I have a confession to make. Although it’s only October, I’m
already listening to Christmas carol. Not because I’m already counting down the
days to Christmas. Nor is it just because I am a winter person, although I undoubtedly am.
No, I’m already listening to Christmas carols because they
remind me that my faith is not something abstract.
So often, the truths of my faith seem distant. I enjoy listening to debates on the existence of God. I find it interesting to think about God’s eternal nature, His infinite love and His capacity to
do all things.
Interesting, but abstract. Those truths seem barely relevant on a crowded, late-running bus, in the midst of political
uncertainty or in a workplace reeling from a savage corporate restructure.*
But when I listen to Christmas carols, I’m reminded that the
event at the heart of my faith took place at a particular time in our world.

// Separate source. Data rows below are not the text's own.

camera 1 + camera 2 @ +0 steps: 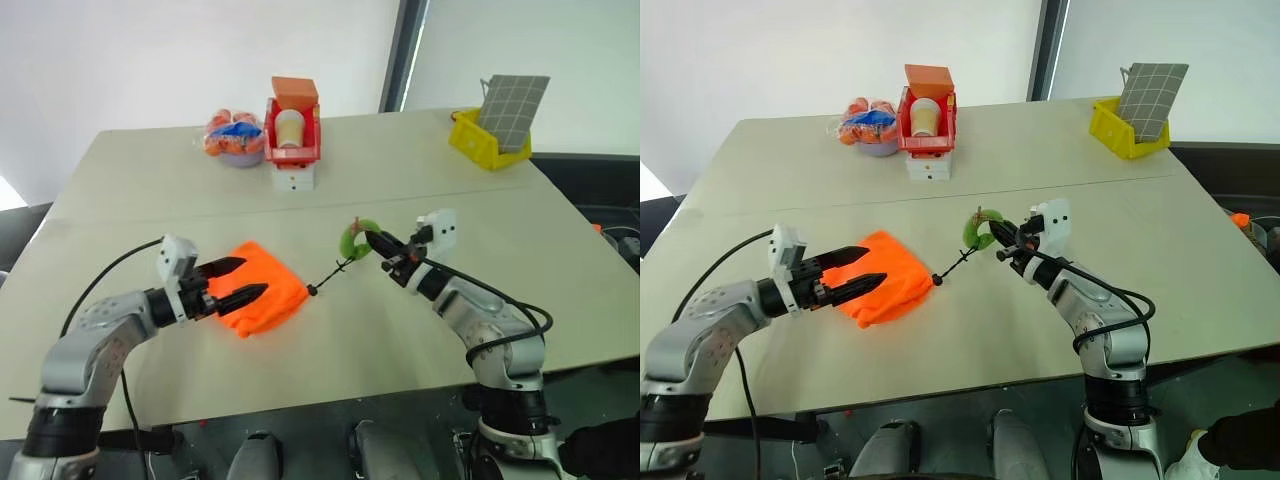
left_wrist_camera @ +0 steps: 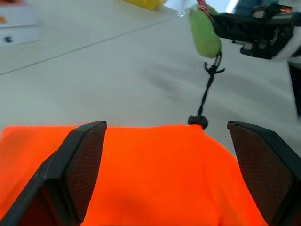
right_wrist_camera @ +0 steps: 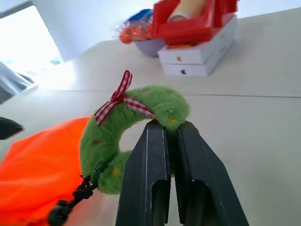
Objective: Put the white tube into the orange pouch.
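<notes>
The left pincer point(image 1: 238, 280) covers the near edge of the orange pouch point(image 1: 268, 283); its opening is hidden.

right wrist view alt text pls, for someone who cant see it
The right claw is shut on a fuzzy green ring with a red-and-white checked bow, which hangs from the black cord of the orange pouch lying on the pale table. Behind stand a red bin on white boxes and a bag of orange fruit.

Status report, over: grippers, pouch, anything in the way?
Left gripper open at orange pouch. Right gripper shut on green ring of the cord. Nothing blocking.
</notes>
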`<state>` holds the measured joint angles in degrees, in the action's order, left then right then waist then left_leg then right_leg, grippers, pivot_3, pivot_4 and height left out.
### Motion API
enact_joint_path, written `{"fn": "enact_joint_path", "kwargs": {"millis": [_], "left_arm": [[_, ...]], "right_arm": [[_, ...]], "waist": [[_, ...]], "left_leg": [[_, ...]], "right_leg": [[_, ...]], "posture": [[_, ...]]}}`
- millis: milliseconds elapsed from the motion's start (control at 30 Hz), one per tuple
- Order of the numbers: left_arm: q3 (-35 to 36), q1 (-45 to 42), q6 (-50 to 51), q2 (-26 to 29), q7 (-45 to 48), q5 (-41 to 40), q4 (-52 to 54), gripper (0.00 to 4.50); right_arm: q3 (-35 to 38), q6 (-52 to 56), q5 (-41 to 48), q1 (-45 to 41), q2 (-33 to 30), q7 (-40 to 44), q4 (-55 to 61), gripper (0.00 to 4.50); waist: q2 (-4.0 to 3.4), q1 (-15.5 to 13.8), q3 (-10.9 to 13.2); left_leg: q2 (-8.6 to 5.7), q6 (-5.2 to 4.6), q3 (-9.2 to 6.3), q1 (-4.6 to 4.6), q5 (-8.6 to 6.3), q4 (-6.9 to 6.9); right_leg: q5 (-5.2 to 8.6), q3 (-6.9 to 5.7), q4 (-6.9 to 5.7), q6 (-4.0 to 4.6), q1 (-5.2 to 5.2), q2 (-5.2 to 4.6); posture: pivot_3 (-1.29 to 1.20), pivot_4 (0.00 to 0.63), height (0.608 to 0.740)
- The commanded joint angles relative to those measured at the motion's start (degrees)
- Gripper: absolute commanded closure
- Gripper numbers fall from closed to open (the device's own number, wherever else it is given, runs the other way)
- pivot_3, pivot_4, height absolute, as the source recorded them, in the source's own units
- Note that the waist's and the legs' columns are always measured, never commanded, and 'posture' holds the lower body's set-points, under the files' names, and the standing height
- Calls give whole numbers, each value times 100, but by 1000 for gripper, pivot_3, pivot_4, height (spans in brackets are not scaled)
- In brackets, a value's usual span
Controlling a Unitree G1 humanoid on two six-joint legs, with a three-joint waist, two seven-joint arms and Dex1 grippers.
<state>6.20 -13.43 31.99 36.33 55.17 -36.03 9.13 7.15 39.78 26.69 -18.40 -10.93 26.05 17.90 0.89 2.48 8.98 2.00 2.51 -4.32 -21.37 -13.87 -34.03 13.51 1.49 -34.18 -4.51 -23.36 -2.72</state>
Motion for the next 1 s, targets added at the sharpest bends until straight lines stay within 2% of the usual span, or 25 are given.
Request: {"fn": "enact_joint_path", "kwargs": {"millis": [33, 167, 267, 567, 1000], "left_arm": [[-289, -385, -168, 17, 332, 166, -215, 71], [-837, -863, -475, -96, 593, 618, -604, 71], [-997, -1054, -698, -256, 478, 886, -708, 71], [-1328, -498, -686, -330, -114, 1411, 325, 71], [-1924, -505, -65, -654, -831, 1859, 721, 71]], "right_arm": [[20, -27, 283, -102, -10, -18, 338, 4500], [-16, -50, 481, -145, -35, -1, 425, 4500], [-26, -43, 552, -180, -61, -55, 458, 4500], [-108, -48, 731, -198, -63, -145, 565, 4500], [-233, -100, 847, -255, -75, -154, 578, 4500]], "waist": [[0, -1, 0], [-2, -8, 1], [-2, -6, 1], [-3, -8, 2], [-4, -8, 2]], "left_leg": [[0, 0, 0, -2, 0, 0], [0, -1, 0, -5, 0, 5], [0, -1, 0, -4, 0, 8], [1, -1, 0, -3, 0, 8], [0, -2, -2, -2, 1, 4]], "right_leg": [[0, 0, 2, 0, 0, -1], [-5, 0, 2, 9, -1, 1], [-6, 0, 2, 10, -1, 2], [-2, 2, 0, 2, 0, 2], [2, 2, -1, -5, 3, 4]], "posture": [[0, 150, 740], [0, 150, 740], [0, 150, 740], [0, 150, 740], [0, 150, 740]]}}
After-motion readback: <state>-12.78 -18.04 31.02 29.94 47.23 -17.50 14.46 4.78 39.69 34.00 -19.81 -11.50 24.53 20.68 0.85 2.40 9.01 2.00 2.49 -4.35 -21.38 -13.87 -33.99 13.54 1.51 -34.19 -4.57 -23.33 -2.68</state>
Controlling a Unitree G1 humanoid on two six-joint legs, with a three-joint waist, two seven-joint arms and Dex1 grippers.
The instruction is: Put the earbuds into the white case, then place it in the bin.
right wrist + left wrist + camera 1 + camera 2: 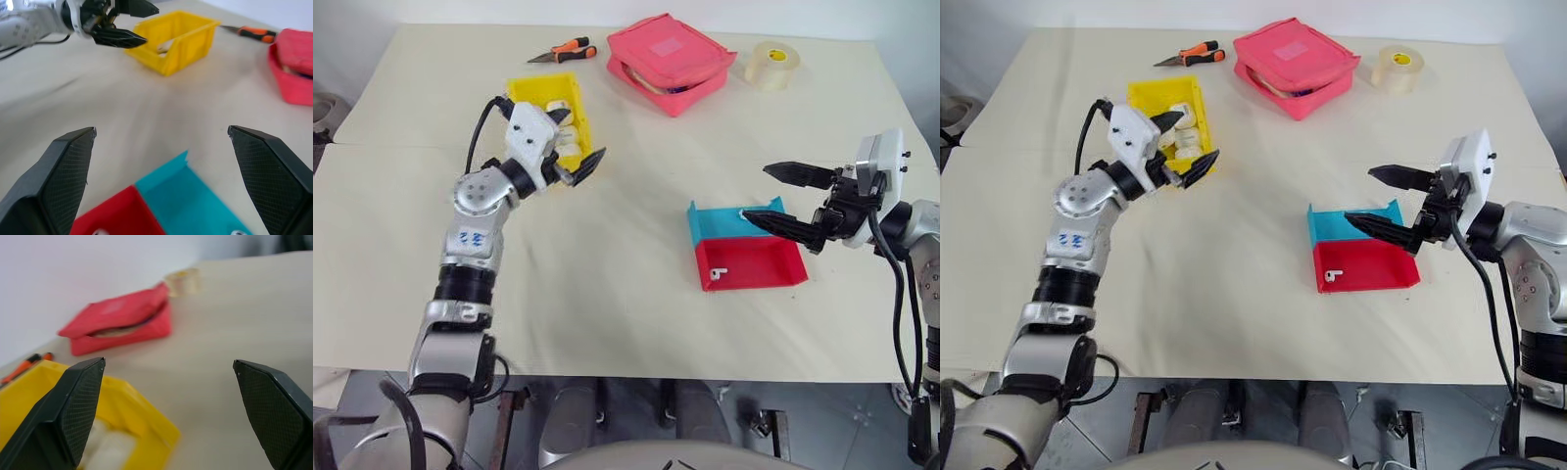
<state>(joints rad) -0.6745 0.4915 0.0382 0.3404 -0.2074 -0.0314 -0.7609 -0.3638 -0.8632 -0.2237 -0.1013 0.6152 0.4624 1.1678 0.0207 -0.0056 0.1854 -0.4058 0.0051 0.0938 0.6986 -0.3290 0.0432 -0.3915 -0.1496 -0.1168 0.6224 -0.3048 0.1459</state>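
On beige table (607, 284): bin (533, 93) far left, trays (749, 257) right; left gripper (573, 142) and right gripper (781, 198) both spread, empty.

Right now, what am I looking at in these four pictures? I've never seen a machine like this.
It is a two-armed robot at a table. Two pictures come from cameras on its head; the other two from cameras on each wrist, looking along black fingers. The left gripper hangs open by the yellow bin, which holds white items. The right gripper is open above the blue and red trays; one small white earbud lies in the red one. Also on the table: a pink pouch, a tape roll and orange-handled pliers. Neither gripper holds anything.
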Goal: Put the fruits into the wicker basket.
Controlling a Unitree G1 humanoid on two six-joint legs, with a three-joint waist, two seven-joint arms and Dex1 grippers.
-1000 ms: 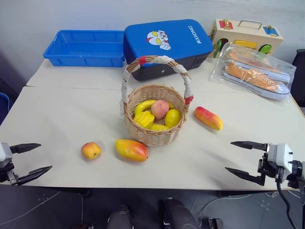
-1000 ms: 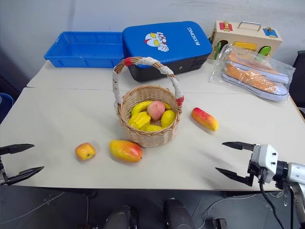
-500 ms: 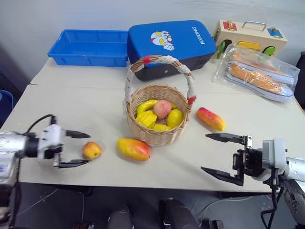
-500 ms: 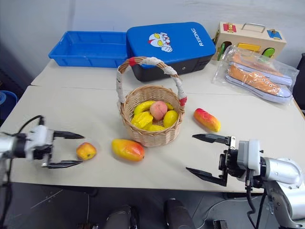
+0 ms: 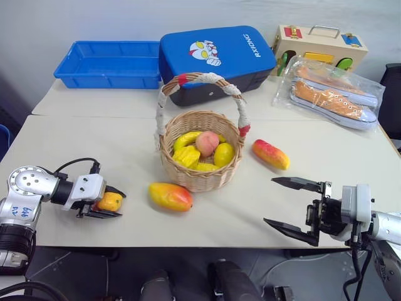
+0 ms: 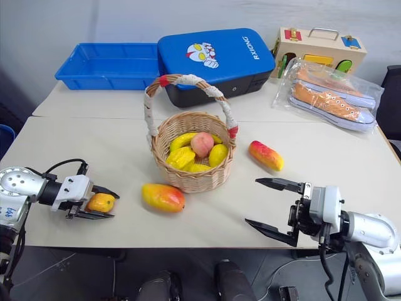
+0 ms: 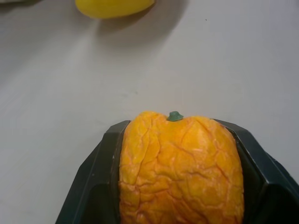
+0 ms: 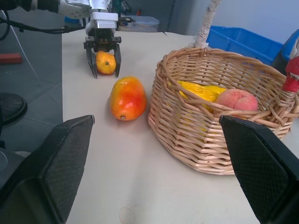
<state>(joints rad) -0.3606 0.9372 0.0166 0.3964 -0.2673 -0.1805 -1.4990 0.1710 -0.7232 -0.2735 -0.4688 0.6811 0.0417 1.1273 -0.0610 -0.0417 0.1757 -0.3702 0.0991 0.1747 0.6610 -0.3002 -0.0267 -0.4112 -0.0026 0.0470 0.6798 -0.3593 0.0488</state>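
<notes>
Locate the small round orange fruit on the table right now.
In the left eye view, the small round fruit sits between the left gripper's fingers, near the table's front left edge, left of the oval mango.

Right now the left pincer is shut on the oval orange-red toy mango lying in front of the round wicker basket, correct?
Not quite. The left pincer is shut on the small round orange toy fruit, as the left wrist view shows; the oval orange-red toy mango lies free in front of the round wicker basket.

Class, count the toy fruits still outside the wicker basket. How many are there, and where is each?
3. The small round fruit sits in the left end effector; the oval mango lies before the wicker basket; the longer mango lies to its right.
</notes>
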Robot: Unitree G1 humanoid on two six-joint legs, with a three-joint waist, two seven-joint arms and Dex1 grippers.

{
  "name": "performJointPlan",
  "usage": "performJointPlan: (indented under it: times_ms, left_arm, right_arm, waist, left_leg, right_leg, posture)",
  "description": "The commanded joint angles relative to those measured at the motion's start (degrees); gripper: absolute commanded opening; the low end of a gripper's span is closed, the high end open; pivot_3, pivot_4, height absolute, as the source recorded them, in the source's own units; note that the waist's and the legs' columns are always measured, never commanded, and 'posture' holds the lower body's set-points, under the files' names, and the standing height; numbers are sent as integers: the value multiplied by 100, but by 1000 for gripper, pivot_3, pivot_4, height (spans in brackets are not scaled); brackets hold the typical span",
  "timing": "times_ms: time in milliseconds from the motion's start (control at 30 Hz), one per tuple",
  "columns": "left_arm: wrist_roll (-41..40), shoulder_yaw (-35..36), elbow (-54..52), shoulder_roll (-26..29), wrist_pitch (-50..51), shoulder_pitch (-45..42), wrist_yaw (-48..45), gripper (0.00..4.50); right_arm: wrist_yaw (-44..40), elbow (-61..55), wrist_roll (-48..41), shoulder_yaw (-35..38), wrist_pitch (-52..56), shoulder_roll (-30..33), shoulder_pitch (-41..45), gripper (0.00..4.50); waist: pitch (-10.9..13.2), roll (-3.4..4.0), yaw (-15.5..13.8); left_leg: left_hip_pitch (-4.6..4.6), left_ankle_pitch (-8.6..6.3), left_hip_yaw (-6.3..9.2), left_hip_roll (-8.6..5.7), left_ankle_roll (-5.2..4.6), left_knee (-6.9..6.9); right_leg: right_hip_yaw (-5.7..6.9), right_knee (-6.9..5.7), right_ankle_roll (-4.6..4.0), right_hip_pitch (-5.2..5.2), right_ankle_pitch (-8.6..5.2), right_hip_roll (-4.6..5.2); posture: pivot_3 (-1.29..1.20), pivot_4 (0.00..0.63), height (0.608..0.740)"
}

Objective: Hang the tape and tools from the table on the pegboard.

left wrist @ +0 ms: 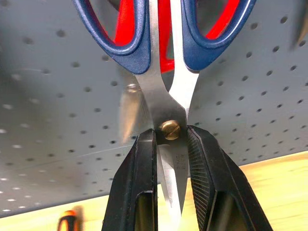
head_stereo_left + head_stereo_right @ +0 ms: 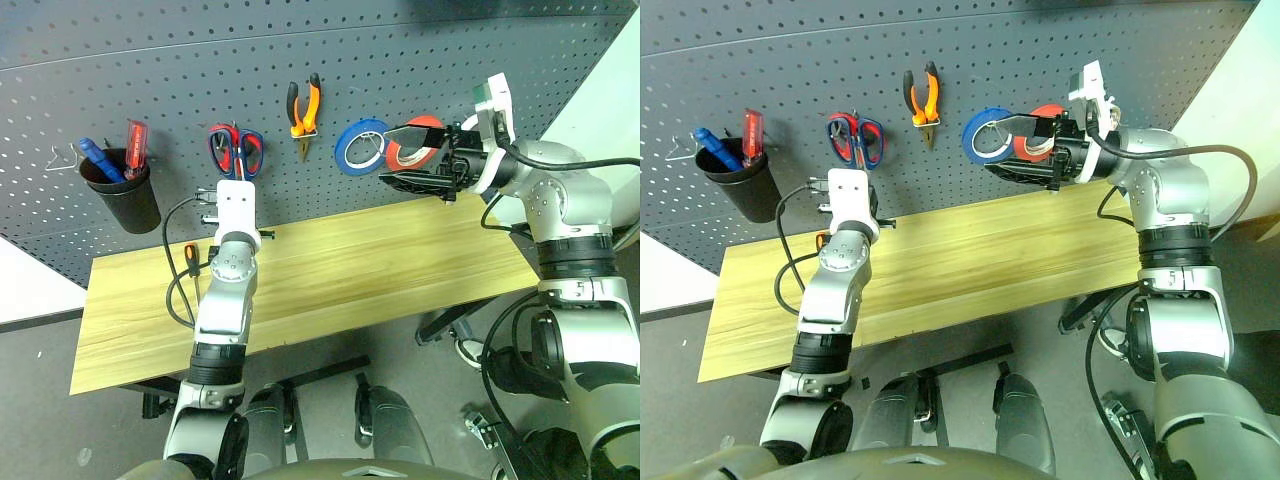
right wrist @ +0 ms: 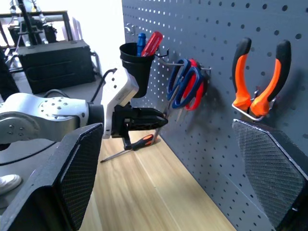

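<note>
My left gripper (image 1: 171,192) pinching blue-handled scissors (image 1: 163,62) by blades just under pivot screw, handles up against pegboard (image 2: 300,70), overlapping red-handled scissors (image 3: 196,86) hanging there. My right gripper (image 2: 405,155) spread wide, holding nothing, level in front of blue tape roll (image 2: 358,146) and red-orange tape roll (image 2: 428,135) on pegboard. Pliers (image 2: 304,112) hang on hook between scissors and tape rolls. Small orange-black screwdriver (image 3: 130,147) lies on desk (image 2: 380,270) near pegboard, just beside left arm. Black cup (image 2: 125,195) hangs far left.
</note>
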State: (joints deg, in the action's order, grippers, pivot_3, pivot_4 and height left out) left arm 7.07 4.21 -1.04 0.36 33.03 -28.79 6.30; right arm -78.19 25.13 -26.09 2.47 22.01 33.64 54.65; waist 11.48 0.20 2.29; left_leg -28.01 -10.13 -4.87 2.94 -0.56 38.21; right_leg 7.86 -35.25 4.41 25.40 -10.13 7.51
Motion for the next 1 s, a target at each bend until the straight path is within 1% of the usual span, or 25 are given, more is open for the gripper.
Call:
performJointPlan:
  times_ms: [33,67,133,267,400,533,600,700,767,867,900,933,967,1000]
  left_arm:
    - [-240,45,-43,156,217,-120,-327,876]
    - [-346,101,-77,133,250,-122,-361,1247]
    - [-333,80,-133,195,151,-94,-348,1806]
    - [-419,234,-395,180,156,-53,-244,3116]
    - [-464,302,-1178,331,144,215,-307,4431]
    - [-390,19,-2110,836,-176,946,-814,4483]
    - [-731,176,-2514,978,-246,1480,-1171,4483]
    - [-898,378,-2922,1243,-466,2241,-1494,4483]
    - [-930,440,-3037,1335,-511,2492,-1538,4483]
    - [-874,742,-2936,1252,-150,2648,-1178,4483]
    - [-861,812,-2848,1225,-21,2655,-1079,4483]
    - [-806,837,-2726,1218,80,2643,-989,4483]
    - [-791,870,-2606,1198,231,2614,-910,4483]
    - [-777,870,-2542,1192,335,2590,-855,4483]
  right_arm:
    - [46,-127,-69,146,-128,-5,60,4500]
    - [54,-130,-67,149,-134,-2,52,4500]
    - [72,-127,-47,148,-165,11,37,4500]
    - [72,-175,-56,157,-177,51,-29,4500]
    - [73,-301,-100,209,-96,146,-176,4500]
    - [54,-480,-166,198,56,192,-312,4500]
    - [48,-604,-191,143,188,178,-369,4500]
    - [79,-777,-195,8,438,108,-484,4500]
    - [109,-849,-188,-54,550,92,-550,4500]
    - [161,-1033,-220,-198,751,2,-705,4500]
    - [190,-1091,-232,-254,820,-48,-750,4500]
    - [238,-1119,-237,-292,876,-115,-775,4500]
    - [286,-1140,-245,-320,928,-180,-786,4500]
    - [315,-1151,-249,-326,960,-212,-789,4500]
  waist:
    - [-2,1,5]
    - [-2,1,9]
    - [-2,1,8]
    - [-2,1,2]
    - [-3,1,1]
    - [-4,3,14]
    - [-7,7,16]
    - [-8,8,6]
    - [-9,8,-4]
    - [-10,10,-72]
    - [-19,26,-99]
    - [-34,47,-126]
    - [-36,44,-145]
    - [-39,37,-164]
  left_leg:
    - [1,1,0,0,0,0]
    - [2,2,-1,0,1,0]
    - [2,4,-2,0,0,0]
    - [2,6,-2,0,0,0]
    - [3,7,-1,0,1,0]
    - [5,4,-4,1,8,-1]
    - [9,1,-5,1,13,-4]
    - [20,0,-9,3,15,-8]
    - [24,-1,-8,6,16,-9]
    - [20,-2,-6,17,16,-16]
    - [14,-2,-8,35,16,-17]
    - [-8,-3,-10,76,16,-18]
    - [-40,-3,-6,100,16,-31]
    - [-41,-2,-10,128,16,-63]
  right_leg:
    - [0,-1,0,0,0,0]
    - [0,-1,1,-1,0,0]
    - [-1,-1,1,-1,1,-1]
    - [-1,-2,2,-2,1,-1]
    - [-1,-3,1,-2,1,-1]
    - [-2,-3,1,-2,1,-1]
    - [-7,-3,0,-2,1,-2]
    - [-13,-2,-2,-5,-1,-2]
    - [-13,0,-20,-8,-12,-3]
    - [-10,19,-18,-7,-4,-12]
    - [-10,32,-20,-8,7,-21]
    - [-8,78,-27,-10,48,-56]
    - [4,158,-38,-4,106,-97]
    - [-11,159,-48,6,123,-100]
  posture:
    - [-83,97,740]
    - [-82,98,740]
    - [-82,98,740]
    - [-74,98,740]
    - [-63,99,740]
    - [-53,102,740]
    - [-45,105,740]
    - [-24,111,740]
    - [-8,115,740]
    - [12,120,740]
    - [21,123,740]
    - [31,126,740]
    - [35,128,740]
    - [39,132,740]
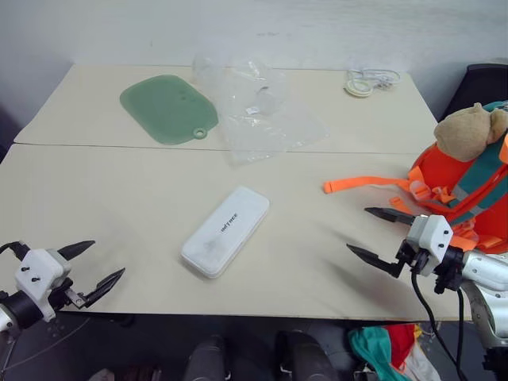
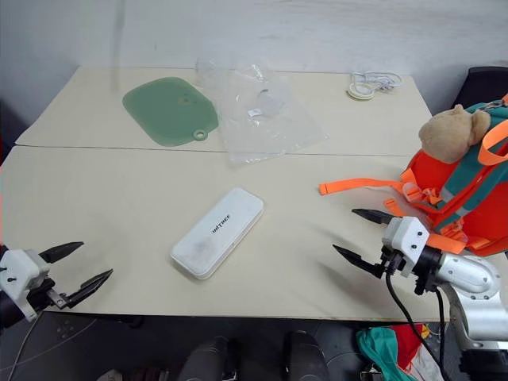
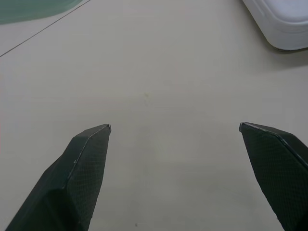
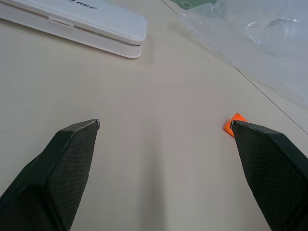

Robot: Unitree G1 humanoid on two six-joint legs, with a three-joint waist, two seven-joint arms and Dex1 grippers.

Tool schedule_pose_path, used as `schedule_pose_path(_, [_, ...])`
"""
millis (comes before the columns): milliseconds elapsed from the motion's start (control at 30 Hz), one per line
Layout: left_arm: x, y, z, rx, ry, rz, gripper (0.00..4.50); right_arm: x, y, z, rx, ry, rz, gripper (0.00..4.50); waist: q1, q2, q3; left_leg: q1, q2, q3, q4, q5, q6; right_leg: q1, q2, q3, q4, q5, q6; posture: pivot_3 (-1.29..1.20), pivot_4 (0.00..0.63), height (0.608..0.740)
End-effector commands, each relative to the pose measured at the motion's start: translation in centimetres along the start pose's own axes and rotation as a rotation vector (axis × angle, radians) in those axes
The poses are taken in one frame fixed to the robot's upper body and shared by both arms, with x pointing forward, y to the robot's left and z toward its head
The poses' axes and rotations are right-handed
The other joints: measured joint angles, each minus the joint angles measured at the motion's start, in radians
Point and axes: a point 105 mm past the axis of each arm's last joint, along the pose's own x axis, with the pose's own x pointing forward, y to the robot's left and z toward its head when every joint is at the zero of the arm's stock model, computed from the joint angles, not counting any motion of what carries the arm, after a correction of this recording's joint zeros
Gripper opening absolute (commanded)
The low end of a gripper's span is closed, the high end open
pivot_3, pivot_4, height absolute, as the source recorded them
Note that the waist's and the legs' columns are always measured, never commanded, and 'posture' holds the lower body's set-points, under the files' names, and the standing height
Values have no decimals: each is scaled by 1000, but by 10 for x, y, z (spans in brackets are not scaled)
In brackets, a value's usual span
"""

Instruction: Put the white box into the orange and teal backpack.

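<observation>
The white box (image 1: 225, 231) lies flat near the middle of the beige table (image 1: 143, 198), its small dark lettering facing up. At the table's right edge stands the orange and teal backpack (image 1: 468, 186), a tan plush toy (image 1: 468, 129) on top and an orange strap (image 1: 365, 184) trailing toward the box. My left gripper (image 1: 100, 267) hovers open over the front left corner, well left of the box. Just in front of the backpack my right gripper (image 1: 369, 232) is open and empty. A corner of the box (image 3: 281, 21) appears in the left wrist view and its long side (image 4: 77, 21) in the right wrist view.
A green flat mat (image 1: 168, 108) lies at the back left, with a clear plastic bag (image 1: 258, 107) beside it toward the centre. A coiled white cable (image 1: 367, 81) rests at the back right. A seam (image 1: 119, 145) crosses the tabletop behind the box.
</observation>
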Motion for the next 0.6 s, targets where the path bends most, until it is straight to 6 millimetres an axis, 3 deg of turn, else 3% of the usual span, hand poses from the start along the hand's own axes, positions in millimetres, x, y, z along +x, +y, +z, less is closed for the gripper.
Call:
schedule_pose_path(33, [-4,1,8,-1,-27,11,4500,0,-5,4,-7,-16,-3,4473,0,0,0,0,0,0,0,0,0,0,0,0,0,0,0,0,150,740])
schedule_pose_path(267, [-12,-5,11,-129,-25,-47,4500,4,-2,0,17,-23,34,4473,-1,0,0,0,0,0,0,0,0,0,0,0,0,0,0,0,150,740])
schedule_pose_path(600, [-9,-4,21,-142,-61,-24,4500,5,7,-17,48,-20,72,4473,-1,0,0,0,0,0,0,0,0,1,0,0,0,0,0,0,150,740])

That’s not true of every faith. For many religions, God
belongs to a separate, spiritual realm. He remains indifferent through our pain
and uninterested in the tedium of our day to day lives. The Welsh poet,
Gwenallt, describes this abstract God well in his poem Y Cloc (The Clock): **
Some religions have
forgotten the clock.
They kill its
hours, minutes and seconds.
Instead, they ascend to the Absolute in all its immensity.
There, they stare
at the self-indulgent drama of its power;
A play with no
prologue nor epilogue, with neither scenes nor acts,
Rehearsed on some
curtainless stage far above our world.
But in Christianity, the abstract enters into our physical
world. Though present everywhere, God lived in a single place and time. His
eternal nature becomes bound by a body ready to die and decay. His infinite
love becomes dependant on the imperfect love of His earthly parents. His
capacity to know all things is crammed into a human mind. Though remaining
all-powerful, He becomes constrained by the need to sleep and eat.
Through Jesus’ life, we see the abstract side by side with
the physical. As He speaks with strangers, he somehow seems to know them better
than they know themselves. Waking up
after falling asleep at the bottom of a boat on the Sea of Galilee, He stands
up and silences the storm around Him.
And though He cries when He sees the body of His friend, He later welcomes
that friend back from the dead.
But Christ descended into the seasons of this world,
Turning His hours,
minutes and seconds
Into the
revelation of God in word and deed.
Then He finished
His plan for the salvation of man
At three o’clock
in the afternoon.
Man Crucified in a Dump, Tomás Sánchez |
And, as His life draw to a close,
we see these abstract truths, though seemingly distant, transform the physical
world around us. The all-powerful God remains
too powerful for death. When bound by time, His eternal nature ends up conquering
the clock. And through His infinite love, He shares that conquest with His Church.
No longer
could the all-powerful clock
Carve up time for
the Saviour of men,
And so He
delivered to His Church, though they were still in this world,
His conquest over
the clock.
* Not thinking any person in particular…
** This is my own rough translation.
In the original Welsh, the poem is far more beautifully written.